▸ **Your assignment**
For this exercise, restate every line below word for word and drop the images.
##############################
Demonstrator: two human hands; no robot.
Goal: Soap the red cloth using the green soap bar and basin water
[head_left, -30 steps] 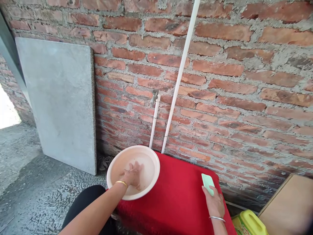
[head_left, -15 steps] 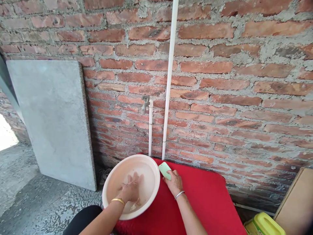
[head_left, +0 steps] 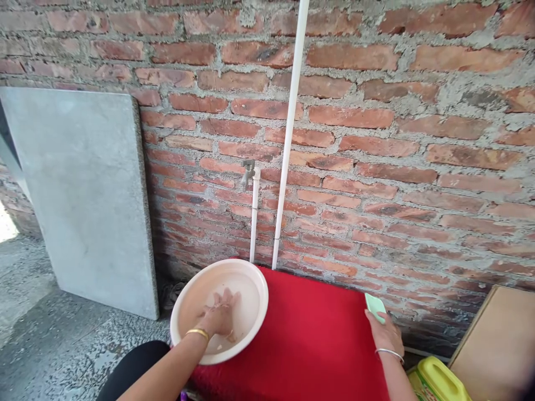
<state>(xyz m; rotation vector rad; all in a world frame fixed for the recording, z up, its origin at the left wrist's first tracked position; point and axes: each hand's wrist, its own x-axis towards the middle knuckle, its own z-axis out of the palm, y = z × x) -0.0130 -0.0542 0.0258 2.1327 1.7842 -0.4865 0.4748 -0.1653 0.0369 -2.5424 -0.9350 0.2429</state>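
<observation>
My left hand, with a gold bangle at the wrist, is down in the water of a pale pink basin. Its fingers are spread and seem to hold nothing, though water blurs them. Under the palm the basin floor is hidden. At the far right end of a red cloth-covered surface, my right hand is closed around a pale green, rounded rectangular object. Whether this is a brush or a soap box I cannot tell. A silver bangle circles the right wrist.
Behind the cloth rises a brick wall with a tap and a tall white pipe. A grey slab leans at left. A yellow jug and a cardboard piece stand at right.
My right hand has moved from beside the basin to the right edge of the red cloth, carrying the green object. My left hand stays in the water, and the view has shifted slightly.
</observation>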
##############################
▸ **Solution to this task**
Demonstrator: two human hands; no robot.
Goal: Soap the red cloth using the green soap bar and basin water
[head_left, -30 steps] 
[head_left, -15 steps] 
[head_left, +0 steps] 
<state>(xyz m; rotation vector rad; all in a world frame fixed for the recording, z up, its origin at the left wrist's first tracked position; point and axes: each hand's wrist, its own x-axis towards the middle knuckle, its own z-axis out of the palm, y = z × x) -0.0130 -0.0542 0.0258 2.1327 1.7842 -0.4865 0.4748 -0.1653 0.0369 -2.5424 -0.9350 0.2429</state>
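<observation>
My left hand, with a gold bangle at the wrist, is down in the water of a pale pink basin. Its fingers are spread and seem to hold nothing, though water blurs them. Under the palm the basin floor is hidden. At the far right end of a red cloth-covered surface, my right hand is closed around a pale green, rounded rectangular object. Whether this is a brush or a soap box I cannot tell. A silver bangle circles the right wrist.
Behind the cloth rises a brick wall with a tap and a tall white pipe. A grey slab leans at left. A yellow jug and a cardboard piece stand at right.
My right hand has moved from beside the basin to the right edge of the red cloth, carrying the green object. My left hand stays in the water, and the view has shifted slightly.
</observation>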

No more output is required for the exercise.